Chest Expander Routines

Use expander cable exercises by themselves or in conjunction with your regular strength training program to improve muscular endurance and strength and to expand the ribcage, which is essential in bodybuilding. Developing large pectoral muscles is not enough if the ribcage is small and unimpressive, notes former Mr. Universe and seven-time Mr. Olympia winner Arnold Schwarzenegger, author of the "Encyclopedia of Modern Bodybuilding." Use the cables with a hand on each handle or by grasping a hold of one handle and standing on the other handle and performing exercises such as single-handed biceps curls, front raises, lateral raises or upright rows.

Expander Cable Workout

Use your expander cables as an alternative to your traditional workout when free weights or machines are unavailable.
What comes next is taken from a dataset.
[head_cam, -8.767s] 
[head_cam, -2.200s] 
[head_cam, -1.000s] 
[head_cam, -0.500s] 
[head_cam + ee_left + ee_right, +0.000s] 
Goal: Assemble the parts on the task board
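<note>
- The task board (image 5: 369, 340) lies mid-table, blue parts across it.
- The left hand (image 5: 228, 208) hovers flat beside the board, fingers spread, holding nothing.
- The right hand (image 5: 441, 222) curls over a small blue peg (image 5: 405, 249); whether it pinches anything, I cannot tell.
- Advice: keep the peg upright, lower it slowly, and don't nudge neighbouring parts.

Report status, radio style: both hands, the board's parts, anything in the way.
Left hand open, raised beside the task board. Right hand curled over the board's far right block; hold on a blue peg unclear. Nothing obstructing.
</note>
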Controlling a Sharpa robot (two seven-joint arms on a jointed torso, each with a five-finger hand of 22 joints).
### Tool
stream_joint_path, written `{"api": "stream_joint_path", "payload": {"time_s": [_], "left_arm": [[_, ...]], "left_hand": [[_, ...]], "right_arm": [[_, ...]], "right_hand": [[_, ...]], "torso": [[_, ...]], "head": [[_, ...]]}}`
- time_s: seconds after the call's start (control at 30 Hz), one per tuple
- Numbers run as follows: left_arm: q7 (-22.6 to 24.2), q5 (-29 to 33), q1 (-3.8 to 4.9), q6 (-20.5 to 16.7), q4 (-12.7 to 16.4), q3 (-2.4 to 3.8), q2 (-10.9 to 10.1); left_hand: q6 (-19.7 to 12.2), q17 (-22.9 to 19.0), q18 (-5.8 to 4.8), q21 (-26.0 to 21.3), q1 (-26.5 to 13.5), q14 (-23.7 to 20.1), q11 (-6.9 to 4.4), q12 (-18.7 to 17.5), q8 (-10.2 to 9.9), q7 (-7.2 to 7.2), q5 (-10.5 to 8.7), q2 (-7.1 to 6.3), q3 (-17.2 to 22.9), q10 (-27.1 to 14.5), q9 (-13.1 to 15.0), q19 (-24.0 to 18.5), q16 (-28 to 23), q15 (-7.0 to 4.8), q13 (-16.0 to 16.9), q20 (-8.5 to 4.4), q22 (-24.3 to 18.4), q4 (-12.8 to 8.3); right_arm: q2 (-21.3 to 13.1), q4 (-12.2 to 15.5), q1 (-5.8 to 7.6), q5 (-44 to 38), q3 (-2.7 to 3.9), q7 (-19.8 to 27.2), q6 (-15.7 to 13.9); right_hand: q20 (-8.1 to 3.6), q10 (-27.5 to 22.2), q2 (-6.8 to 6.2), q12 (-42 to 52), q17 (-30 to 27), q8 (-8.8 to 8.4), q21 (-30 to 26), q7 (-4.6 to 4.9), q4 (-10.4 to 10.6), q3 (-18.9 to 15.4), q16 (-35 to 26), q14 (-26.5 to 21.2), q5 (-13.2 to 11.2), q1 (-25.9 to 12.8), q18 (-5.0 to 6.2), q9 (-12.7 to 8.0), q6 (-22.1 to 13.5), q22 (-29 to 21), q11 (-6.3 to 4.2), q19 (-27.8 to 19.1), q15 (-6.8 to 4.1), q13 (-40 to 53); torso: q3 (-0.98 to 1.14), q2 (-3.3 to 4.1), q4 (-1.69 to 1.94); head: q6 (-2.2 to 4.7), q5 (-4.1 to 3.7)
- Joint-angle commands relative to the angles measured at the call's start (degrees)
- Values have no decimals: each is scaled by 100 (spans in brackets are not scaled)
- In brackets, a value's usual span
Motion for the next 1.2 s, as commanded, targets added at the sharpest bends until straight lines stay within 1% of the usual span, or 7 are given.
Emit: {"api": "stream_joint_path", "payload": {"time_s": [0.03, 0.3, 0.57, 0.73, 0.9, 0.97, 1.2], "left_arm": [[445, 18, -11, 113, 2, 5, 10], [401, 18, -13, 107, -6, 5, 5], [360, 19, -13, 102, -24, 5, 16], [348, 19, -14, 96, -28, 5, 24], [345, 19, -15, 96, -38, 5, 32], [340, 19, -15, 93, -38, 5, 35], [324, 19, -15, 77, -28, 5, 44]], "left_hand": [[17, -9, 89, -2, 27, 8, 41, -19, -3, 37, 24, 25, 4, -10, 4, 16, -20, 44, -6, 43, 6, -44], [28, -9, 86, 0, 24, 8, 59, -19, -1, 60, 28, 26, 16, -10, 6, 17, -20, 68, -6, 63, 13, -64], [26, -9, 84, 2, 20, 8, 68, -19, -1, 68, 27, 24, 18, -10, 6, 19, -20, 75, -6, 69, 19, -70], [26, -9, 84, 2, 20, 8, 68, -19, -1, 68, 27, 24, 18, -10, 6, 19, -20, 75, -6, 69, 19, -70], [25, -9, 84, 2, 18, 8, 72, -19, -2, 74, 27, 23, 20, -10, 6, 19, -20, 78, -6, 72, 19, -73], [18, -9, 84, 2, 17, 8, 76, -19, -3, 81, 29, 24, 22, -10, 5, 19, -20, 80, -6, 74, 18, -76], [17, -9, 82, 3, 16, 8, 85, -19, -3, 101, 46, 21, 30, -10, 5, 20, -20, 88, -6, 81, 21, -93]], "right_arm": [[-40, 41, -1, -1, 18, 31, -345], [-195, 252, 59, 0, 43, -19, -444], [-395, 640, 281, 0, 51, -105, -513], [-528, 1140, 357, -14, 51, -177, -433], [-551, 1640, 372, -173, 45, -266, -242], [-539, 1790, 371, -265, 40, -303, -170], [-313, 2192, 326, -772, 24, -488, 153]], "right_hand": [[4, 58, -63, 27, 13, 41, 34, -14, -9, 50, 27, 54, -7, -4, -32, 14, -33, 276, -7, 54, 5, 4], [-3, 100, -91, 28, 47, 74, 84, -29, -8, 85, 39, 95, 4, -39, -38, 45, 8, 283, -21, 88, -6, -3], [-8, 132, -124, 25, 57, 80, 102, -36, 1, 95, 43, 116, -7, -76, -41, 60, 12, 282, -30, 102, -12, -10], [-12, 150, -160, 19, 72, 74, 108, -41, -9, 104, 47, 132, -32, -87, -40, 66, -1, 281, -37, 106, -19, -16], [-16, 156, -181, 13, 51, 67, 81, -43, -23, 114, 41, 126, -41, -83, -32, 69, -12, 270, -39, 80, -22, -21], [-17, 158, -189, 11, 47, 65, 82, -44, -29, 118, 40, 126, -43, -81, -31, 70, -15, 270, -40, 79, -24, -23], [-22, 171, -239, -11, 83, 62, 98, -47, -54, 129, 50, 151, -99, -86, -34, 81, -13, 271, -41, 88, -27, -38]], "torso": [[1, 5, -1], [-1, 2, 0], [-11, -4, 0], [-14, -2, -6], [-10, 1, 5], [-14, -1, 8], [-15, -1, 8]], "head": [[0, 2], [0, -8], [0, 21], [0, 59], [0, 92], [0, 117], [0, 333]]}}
Begin with a five-minute aerobic warmup such as brisk walking. Using your expander cables, perform upper-body exercises, one right after the other, in a circuit fashion for 10 to 15 repetitions. Rest less than 30 seconds between each set. After completing each exercise, rest one minute before repeating two or three more times. Exercises include two-arm chest pulls, overhead downward pulls, single arm biceps curls, archers pulls and two-handed upright rows.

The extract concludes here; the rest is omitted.